Downie began pursuing a solo career with the release of Coke Machine Glow in 2001. He published his first poetry and prose collection alongside the album and under the same title. The backing musicians, credited as The Goddamned Band, consisted of indie rock band The Dinner Is Ruined, Josh Finlayson of Skydiggers and singer-songwriter Julie Doiron. He released his second solo album, Battle of the Nudes, in 2003 before returning to the studio with The Tragically Hip. His third solo effort, The Grand Bounce, was released in 2010. Both it and Battle of the Nudes are credited as Gord Downie and the Country of Miracles. In addition to his solo works, Downie collaborated with several fellow Canadian and international artists. His most famous Canadian collaborations are with Richard Terfry (better known as Buck 65), Dallas Green of City and Colour and Alexisonfire, the Sadies and Fucked Up. Terfry collaborated with Downie on the song "Whispers of the Waves" off the album 20 Odd Years. Terfry composed the track and with the help of Charles Austen, his co-writer, decided Downie's vocals would be the best fit for their song. In 2008, Downie appeared as a guest vocalist on City and Colour's single "Sleeping Sickness". In 2014, Downie released an album with the Sadies called And the Conquering Sun. He commented on working with the Sadies, saying, "I enjoy getting together with those guys; it's a whole other universe. They're writing all the music and I'm writing all the lyrics and we're coming up with some neat stuff. You do it for the company but I'm genuinely shocked by the themes and things you touch based on the music you're singing to. That's really compelling to me." The album consists of ten songs.

Downie had cameo appearances in Men with Brooms, in which The Tragically Hip play a curling team. Downie also made a cameo appearance in the 2008 indie drama Nothing Really Matters, directed by Jean-Marc Piché. Downie also appears in the Trailer Park Boys movie The Big Dirty, in which he and Alex Lifeson play a pair of police officers. More recently, he and other members of the band appeared in the episode of Trailer Park Boys entitled "Say Goodnight to the Bad Guys", in which he is harassed while eating a bologna sandwich at a singles dance. Downie was also featured in the sitcom Corner Gas in the episode "Rock On!" in which the Tragically Hip are shown as a local band practicing in the main character's garage. Colin James is also featured in the episode. Downie also appeared in Michael McGowan's 2008 film, One Week. A documentary film, Long Time Running, about the Tragically Hip's summer 2016 cross-Canada farewell concert tour, premiered at The Toronto International Film Festival in September 2017.
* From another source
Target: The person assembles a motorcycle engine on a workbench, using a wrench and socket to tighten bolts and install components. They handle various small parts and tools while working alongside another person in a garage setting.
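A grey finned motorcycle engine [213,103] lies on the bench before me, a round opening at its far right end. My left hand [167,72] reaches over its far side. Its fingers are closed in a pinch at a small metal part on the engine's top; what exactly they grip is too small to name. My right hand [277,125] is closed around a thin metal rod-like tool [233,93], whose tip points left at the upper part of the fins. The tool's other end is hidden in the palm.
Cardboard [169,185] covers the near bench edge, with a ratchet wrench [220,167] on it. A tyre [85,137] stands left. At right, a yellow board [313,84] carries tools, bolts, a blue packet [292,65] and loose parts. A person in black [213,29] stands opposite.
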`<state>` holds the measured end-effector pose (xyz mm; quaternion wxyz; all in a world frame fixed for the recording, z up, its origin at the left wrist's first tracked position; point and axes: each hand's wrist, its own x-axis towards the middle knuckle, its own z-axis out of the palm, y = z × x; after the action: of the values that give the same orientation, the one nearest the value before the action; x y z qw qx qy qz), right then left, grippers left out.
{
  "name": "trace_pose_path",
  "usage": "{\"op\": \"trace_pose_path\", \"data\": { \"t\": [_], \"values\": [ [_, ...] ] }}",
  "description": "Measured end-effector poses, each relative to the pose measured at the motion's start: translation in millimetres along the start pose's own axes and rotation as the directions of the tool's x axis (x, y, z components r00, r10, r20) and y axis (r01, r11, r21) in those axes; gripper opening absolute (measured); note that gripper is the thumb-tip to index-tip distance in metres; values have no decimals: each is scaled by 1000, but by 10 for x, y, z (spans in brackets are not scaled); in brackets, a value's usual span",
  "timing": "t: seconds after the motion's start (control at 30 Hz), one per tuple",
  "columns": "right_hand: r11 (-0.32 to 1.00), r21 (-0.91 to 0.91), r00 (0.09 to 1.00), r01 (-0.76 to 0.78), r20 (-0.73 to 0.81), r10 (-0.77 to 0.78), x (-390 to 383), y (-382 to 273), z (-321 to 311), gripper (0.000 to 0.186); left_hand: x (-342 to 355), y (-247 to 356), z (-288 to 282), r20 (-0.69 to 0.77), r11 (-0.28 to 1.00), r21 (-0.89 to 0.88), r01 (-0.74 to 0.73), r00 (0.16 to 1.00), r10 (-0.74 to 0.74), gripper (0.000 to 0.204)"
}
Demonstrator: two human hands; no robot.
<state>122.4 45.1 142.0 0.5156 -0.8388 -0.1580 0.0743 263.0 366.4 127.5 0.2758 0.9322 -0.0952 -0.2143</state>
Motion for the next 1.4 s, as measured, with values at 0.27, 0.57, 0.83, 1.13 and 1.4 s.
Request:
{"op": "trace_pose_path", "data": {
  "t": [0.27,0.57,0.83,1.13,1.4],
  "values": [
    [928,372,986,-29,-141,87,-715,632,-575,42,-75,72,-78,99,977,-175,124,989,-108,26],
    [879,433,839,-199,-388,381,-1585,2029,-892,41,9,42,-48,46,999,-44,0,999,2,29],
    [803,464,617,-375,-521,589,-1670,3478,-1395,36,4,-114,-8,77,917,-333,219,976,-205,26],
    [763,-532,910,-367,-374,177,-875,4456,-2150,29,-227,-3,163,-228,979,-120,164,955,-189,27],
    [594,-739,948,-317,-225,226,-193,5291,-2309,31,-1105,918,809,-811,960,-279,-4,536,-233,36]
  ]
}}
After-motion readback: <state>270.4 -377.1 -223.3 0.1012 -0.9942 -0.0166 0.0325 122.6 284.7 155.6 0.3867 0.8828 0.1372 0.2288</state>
Downie was heavily involved in environmental movements, especially issues concerning water rights. He was board member of Lake Ontario Waterkeeper. With Lake Ontario Waterkeeper, Downie helped work on a cause to prevent a cement company from burning tires for fuel. He was also a part of the Swim Drink Fish Music club, a project that unites artists and environmentalists in a music club to raise money for Waterkeeper organizations in Canada.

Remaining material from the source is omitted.